— Problem —
Reproduce exactly, from the data that follows, the line with "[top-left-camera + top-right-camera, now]", the line with "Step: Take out", and every line that lies between them.

— Given material —

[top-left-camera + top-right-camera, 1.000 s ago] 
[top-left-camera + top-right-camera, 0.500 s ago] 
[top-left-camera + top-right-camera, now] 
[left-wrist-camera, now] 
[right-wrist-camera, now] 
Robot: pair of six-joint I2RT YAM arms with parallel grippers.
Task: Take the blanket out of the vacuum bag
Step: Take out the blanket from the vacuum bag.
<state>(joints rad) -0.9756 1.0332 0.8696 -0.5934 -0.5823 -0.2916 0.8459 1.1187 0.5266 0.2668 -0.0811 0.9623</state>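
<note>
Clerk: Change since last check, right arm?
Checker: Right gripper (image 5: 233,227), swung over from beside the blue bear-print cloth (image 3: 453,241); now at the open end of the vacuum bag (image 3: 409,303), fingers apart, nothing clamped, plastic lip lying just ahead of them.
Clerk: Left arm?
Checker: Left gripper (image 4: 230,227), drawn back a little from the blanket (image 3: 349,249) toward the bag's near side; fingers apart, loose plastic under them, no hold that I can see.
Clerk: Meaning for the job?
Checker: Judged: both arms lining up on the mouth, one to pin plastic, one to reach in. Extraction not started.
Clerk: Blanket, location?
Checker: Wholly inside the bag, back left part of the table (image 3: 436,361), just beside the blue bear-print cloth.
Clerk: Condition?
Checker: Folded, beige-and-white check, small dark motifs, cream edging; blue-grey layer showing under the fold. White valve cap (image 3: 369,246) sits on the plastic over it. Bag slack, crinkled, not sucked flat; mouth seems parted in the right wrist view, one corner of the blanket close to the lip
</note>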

— Response for this exercise —
[top-left-camera + top-right-camera, now] 
[left-wrist-camera, now] 
[right-wrist-camera, now] 
Robot: pair of six-joint I2RT YAM arms with parallel grippers.
Task: Take the blanket out of the vacuum bag
Step: Take out the blanket from the vacuum bag.

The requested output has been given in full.